— Problem statement —
Return every line of the listing exactly as written.

— Supplied data —
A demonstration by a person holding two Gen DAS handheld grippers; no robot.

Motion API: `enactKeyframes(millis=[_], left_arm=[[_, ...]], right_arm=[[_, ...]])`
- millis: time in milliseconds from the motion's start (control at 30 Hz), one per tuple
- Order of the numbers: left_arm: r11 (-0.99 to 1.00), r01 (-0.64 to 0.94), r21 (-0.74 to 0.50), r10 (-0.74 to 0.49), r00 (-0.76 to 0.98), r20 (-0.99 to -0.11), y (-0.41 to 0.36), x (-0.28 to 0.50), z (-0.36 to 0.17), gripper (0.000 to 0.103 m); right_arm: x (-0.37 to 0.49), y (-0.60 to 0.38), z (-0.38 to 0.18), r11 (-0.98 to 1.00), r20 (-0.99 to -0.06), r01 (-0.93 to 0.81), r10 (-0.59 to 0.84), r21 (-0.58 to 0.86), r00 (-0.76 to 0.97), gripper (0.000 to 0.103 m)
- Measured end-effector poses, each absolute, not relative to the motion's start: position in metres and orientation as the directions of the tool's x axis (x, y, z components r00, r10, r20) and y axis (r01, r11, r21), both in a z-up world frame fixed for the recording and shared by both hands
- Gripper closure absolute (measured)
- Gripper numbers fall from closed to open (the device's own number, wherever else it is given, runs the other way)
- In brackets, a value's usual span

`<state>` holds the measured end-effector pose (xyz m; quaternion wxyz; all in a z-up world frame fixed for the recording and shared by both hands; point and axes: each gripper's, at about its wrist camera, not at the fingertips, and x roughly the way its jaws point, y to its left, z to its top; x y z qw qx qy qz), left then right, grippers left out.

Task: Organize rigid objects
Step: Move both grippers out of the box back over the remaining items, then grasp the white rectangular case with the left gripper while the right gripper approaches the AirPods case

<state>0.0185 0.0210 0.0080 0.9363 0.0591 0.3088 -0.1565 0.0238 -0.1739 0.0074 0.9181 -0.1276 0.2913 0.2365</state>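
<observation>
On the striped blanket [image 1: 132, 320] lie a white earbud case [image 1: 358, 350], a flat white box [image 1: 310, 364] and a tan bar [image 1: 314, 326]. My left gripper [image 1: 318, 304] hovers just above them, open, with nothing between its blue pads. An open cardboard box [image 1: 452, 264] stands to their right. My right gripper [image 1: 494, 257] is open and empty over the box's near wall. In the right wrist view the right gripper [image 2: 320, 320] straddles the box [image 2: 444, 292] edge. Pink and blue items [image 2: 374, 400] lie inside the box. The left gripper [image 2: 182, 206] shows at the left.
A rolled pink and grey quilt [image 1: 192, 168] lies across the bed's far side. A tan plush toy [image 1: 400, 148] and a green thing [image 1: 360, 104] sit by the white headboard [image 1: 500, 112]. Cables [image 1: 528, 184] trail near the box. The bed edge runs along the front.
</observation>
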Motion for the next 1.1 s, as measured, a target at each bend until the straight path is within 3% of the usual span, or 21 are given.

— Response to the exercise —
A demonstration by a person holding two Gen DAS handheld grippers; no robot.

Motion API: `enactKeyframes(millis=[_], left_arm=[[_, ...]], right_arm=[[_, ...]])`
- millis: time in milliseconds from the motion's start (control at 30 Hz), one per tuple
- Order of the numbers: left_arm: r11 (-0.99 to 1.00), r01 (-0.64 to 0.94), r21 (-0.74 to 0.50), r10 (-0.74 to 0.49), r00 (-0.76 to 0.98), r20 (-0.99 to -0.11), y (-0.41 to 0.36), x (-0.28 to 0.50), z (-0.36 to 0.17), gripper (0.000 to 0.103 m); right_arm: x (-0.37 to 0.49), y (-0.60 to 0.38), z (-0.38 to 0.18), r11 (-0.98 to 1.00), r20 (-0.99 to -0.06), r01 (-0.93 to 0.81), r10 (-0.59 to 0.84), r21 (-0.58 to 0.86), r00 (-0.76 to 0.97), gripper (0.000 to 0.103 m)
- Measured end-effector poses, each absolute, not relative to the motion's start: position in metres and orientation as the directions of the tool's x axis (x, y, z components r00, r10, r20) and y axis (r01, r11, r21), both in a z-up world frame fixed for the recording and shared by both hands
- Gripper closure absolute (measured)
- Gripper numbers fall from closed to open (the device's own number, wherever else it is given, runs the other way)
- In brackets, a value's usual span

`<state>` holds the measured end-effector pose (xyz m; quaternion wxyz; all in a z-up world frame fixed for the recording and shared by both hands; point and axes: each gripper's, at about its wrist camera, not at the fingertips, and x roughly the way its jaws point, y to its left, z to its top; x y z qw qx qy qz), left then right, grippers left out.

Task: Organize rigid objects
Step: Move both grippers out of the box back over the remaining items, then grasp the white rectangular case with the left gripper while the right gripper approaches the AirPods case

<state>0.0185 0.0210 0.0080 0.9363 0.0591 0.3088 -0.1565 0.0238 -0.1739 0.0074 0.9181 -0.1276 0.2913 0.2365</state>
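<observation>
On the striped blanket [image 1: 132, 320] lie a white earbud case [image 1: 358, 350], a flat white box [image 1: 310, 364] and a tan bar [image 1: 314, 326]. My left gripper [image 1: 318, 304] hovers just above them, open, with nothing between its blue pads. An open cardboard box [image 1: 452, 264] stands to their right. My right gripper [image 1: 494, 257] is open and empty over the box's near wall. In the right wrist view the right gripper [image 2: 320, 320] straddles the box [image 2: 444, 292] edge. Pink and blue items [image 2: 374, 400] lie inside the box. The left gripper [image 2: 182, 206] shows at the left.
A rolled pink and grey quilt [image 1: 192, 168] lies across the bed's far side. A tan plush toy [image 1: 400, 148] and a green thing [image 1: 360, 104] sit by the white headboard [image 1: 500, 112]. Cables [image 1: 528, 184] trail near the box. The bed edge runs along the front.
</observation>
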Motion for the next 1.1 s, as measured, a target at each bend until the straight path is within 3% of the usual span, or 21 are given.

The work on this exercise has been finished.